The most famous sapphires in the world are from Kashmir, but these rare gems are almost never seen, except in museums or photographs. New sapphires are rarely discovered in Kashmir, and most of the material that exists was discovered more than 100 years ago. Kashmiri sapphires are so highly valued because the best specimens have a superb cornflower blue color and a sleepy quality (due to rutile inclusions) that has been described as "blue velvet". Some of the best Ceylonese and Burmese sapphires come close, but Kashmiri sapphire continues to be the pinnacle in the sapphire world. Their extreme rarity gives these stones an almost mythical reputation.
Kashmir sapphires rarely appear even at high-end auctions. In April 2007, a 22.66 carat cushion-cut Kashmir sapphire, set in a pendant surrounded by diamonds, was sold at a Christie's auction for $3,064,000 to an anonymous bidder. At $135,000 a carat, it set a new record for sapphire. Some gemologists described this piece as "a nice stone", indicating that it was far from the finest sapphire from Kashmir. It is the rarity of these stones that drove the price so high.
Kashmir is in the northwestern region of the Indian subcontinent, lying mainly in a valley between India and Pakistan. An area of great natural beauty, Kashmir was a princely state in the 19th century. It became a disputed territory after the partition of the subcontinent in 1947, when it joined India rather than Pakistan. The dispute continues to this day, with parts of Kashmir occupied by Pakistan.
Sapphires were first discovered in Kashmir around 1880. The story is that a landslide in the Padar region uncovered the deposit, high up in the Himalayas at about 4,500 meters. Between the years of 1882 and 1887 the mine was extremely productive, yielding sapphire crystals of exceptional quality and size. But by 1887, declining production led the Maharajah of Kashmir to request geological assistance from the government of British India, in the hope of finding more material. The British geologist found the original mine to be exhausted and turned his survey to placer deposits elsewhere in the valley.

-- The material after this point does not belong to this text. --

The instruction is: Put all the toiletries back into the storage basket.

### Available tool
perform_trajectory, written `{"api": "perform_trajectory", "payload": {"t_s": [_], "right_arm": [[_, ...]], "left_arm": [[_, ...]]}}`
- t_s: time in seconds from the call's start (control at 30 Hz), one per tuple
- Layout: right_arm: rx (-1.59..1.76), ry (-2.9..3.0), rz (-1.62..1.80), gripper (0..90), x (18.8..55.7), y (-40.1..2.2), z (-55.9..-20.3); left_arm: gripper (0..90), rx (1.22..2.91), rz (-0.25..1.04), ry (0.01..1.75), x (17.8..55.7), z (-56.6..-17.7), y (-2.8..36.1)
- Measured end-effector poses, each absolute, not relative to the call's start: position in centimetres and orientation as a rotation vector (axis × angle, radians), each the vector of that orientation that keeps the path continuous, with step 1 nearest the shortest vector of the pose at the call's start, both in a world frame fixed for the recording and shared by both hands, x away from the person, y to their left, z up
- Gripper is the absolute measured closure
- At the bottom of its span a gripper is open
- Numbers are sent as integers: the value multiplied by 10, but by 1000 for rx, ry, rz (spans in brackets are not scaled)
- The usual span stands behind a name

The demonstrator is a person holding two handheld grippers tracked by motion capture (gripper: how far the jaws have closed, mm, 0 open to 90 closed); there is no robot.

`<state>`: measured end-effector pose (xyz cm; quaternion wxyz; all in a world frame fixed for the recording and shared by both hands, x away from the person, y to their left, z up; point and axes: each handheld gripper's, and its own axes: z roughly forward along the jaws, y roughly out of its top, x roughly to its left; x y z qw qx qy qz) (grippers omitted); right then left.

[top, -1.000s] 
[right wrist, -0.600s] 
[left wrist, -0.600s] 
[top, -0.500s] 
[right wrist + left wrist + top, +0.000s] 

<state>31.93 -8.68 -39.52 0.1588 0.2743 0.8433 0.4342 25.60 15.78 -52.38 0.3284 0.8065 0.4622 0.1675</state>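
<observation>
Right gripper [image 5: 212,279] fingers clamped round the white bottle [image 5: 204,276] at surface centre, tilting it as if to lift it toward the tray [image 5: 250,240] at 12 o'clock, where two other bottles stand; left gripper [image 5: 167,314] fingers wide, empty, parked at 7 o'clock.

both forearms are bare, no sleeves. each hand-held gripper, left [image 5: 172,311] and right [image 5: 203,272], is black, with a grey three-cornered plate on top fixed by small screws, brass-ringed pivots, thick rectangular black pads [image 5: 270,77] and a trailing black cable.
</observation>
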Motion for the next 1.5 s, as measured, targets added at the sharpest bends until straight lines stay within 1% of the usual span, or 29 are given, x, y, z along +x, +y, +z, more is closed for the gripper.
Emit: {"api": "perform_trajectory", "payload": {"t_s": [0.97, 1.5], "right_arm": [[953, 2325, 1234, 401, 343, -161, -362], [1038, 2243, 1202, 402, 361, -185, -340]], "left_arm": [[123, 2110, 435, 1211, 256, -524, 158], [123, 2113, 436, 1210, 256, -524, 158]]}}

However, subsequent exploration failed to uncover significant new material. Over the years, occasional geological surveys were mounted and mining efforts were undertaken during the three months of summer in which the area is free from snow. Yet the marvels that came out of the original mine were never matched, and today the area is mostly under the control of Muslim guerillas. Whether there is more of this marvellous material to be found in the Indian Himalayas is a matter of much speculation.